Extracted material
#####

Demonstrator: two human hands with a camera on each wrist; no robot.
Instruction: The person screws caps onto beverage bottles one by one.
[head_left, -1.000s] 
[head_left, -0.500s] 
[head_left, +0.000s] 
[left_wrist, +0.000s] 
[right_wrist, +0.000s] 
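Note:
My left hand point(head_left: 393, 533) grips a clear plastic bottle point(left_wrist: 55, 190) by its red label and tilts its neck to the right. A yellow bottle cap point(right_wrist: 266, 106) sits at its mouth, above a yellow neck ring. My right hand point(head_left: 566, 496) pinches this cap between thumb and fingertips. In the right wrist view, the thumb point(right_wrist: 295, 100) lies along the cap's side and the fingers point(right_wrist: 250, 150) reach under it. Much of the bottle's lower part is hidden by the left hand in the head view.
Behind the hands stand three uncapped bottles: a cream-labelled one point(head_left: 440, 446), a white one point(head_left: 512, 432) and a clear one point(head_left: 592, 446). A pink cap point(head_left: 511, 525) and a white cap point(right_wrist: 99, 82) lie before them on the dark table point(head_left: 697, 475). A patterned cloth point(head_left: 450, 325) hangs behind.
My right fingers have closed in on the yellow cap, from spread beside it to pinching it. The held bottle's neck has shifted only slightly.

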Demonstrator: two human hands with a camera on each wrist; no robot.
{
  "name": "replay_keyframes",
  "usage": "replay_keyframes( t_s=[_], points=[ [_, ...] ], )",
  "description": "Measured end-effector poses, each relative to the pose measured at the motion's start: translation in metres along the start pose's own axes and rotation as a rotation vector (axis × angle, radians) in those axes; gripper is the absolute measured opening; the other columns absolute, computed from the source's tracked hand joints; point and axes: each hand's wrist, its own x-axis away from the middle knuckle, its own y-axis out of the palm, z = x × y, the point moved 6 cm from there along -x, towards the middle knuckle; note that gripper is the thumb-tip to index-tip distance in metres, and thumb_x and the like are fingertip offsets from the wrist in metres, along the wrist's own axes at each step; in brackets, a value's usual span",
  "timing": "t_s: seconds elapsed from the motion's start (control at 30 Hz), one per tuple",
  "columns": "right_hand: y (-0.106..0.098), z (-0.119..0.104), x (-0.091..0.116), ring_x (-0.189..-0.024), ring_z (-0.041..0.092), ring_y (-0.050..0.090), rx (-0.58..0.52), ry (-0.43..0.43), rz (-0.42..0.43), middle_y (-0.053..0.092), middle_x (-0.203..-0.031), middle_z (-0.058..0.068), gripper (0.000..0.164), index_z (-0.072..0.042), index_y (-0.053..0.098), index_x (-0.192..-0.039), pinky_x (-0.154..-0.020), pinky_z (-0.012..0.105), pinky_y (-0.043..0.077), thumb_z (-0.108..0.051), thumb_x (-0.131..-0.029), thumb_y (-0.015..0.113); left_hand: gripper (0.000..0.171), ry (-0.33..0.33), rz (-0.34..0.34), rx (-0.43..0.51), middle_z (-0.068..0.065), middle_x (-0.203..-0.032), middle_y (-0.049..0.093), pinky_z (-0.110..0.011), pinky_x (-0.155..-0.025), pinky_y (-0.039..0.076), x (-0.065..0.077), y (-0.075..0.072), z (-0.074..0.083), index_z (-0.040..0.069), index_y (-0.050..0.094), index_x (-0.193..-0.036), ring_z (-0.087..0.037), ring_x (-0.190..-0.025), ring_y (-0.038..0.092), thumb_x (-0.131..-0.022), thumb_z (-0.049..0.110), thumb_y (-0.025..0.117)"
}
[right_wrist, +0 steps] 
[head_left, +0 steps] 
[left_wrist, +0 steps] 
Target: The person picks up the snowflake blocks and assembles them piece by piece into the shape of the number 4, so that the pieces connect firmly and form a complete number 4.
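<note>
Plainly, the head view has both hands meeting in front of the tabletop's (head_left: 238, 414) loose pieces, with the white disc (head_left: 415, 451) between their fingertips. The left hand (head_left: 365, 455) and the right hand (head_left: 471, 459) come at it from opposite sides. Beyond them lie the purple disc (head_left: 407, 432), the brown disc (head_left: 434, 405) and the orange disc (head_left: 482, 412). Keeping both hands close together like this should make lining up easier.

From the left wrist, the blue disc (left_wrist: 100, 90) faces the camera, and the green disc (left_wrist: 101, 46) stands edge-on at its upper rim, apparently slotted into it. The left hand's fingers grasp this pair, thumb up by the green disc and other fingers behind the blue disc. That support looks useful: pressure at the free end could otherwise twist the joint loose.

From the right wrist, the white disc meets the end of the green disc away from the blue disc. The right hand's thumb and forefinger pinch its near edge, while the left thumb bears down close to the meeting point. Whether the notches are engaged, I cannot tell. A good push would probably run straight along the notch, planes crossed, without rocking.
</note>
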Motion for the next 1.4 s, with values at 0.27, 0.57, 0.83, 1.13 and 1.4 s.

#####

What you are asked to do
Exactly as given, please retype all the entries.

Written solution
Demonstrator: two human hands with a camera on each wrist; no robot.
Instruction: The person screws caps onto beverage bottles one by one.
[head_left, -1.000s] 
[head_left, -0.500s] 
[head_left, +0.000s] 
[left_wrist, +0.000s] 
[right_wrist, +0.000s] 
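Note:
My left hand point(head_left: 393, 533) grips a clear plastic bottle point(left_wrist: 55, 190) by its red label and tilts its neck to the right. A yellow bottle cap point(right_wrist: 266, 106) sits at its mouth, above a yellow neck ring. My right hand point(head_left: 566, 496) pinches this cap between thumb and fingertips. In the right wrist view, the thumb point(right_wrist: 295, 100) lies along the cap's side and the fingers point(right_wrist: 250, 150) reach under it. Much of the bottle's lower part is hidden by the left hand in the head view.
Behind the hands stand three uncapped bottles: a cream-labelled one point(head_left: 440, 446), a white one point(head_left: 512, 432) and a clear one point(head_left: 592, 446). A pink cap point(head_left: 511, 525) and a white cap point(right_wrist: 99, 82) lie before them on the dark table point(head_left: 697, 475). A patterned cloth point(head_left: 450, 325) hangs behind.
My right fingers have closed in on the yellow cap, from spread beside it to pinching it. The held bottle's neck has shifted only slightly.
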
Demonstrator: two human hands with a camera on each wrist; no robot.
{
  "name": "replay_keyframes",
  "usage": "replay_keyframes( t_s=[_], points=[ [_, ...] ], )",
  "description": "Measured end-effector poses, each relative to the pose measured at the motion's start: translation in metres along the start pose's own axes and rotation as a rotation vector (axis × angle, radians) in those axes; gripper is the absolute measured opening; the other columns absolute, computed from the source's tracked hand joints; point and axes: each hand's wrist, its own x-axis away from the middle knuckle, its own y-axis out of the palm, z = x × y, the point moved 6 cm from there along -x, towards the middle knuckle; note that gripper is the thumb-tip to index-tip distance in metres, and thumb_x and the like are fingertip offsets from the wrist in metres, along the wrist's own axes at each step; in brackets, a value's usual span",
  "timing": "t_s: seconds elapsed from the motion's start (control at 30 Hz), one per tuple",
  "columns": "right_hand: y (-0.106..0.098), z (-0.119..0.104), x (-0.091..0.116), ring_x (-0.189..-0.024), ring_z (-0.041..0.092), ring_y (-0.050..0.090), rx (-0.58..0.52), ry (-0.43..0.43), rz (-0.42..0.43), middle_y (-0.053..0.092), middle_x (-0.203..-0.031), middle_z (-0.058..0.068), gripper (0.000..0.164), index_z (-0.072..0.042), index_y (-0.053..0.098), index_x (-0.192..-0.039), pinky_x (-0.154..-0.020), pinky_z (-0.012..0.105), pinky_y (-0.043..0.077), thumb_z (-0.108..0.051), thumb_x (-0.131..-0.029), thumb_y (-0.015..0.113); left_hand: gripper (0.000..0.171), ry (-0.33..0.33), rz (-0.34..0.34), rx (-0.43..0.51), middle_z (-0.068..0.065), middle_x (-0.203..-0.032), middle_y (-0.049..0.093), pinky_z (-0.110..0.011), pinky_x (-0.155..-0.025), pinky_y (-0.039..0.076), x (-0.065..0.077), y (-0.075..0.072), z (-0.074..0.083), index_z (-0.040..0.069), index_y (-0.050..0.094), index_x (-0.193..-0.036), ring_z (-0.087..0.037), ring_x (-0.190..-0.025), ring_y (-0.038..0.092), thumb_x (-0.131..-0.022), thumb_z (-0.049..0.110), thumb_y (-0.025..0.117)"
}
[right_wrist, +0 steps] 
[head_left, +0 steps] 
[left_wrist, +0 steps] 
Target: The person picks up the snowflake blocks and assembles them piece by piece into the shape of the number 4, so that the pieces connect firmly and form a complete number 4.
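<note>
Plainly, the head view has both hands meeting in front of the tabletop's (head_left: 238, 414) loose pieces, with the white disc (head_left: 415, 451) between their fingertips. The left hand (head_left: 365, 455) and the right hand (head_left: 471, 459) come at it from opposite sides. Beyond them lie the purple disc (head_left: 407, 432), the brown disc (head_left: 434, 405) and the orange disc (head_left: 482, 412). Keeping both hands close together like this should make lining up easier.

From the left wrist, the blue disc (left_wrist: 100, 90) faces the camera, and the green disc (left_wrist: 101, 46) stands edge-on at its upper rim, apparently slotted into it. The left hand's fingers grasp this pair, thumb up by the green disc and other fingers behind the blue disc. That support looks useful: pressure at the free end could otherwise twist the joint loose.

From the right wrist, the white disc meets the end of the green disc away from the blue disc. The right hand's thumb and forefinger pinch its near edge, while the left thumb bears down close to the meeting point. Whether the notches are engaged, I cannot tell. A good push would probably run straight along the notch, planes crossed, without rocking.
</note>
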Motion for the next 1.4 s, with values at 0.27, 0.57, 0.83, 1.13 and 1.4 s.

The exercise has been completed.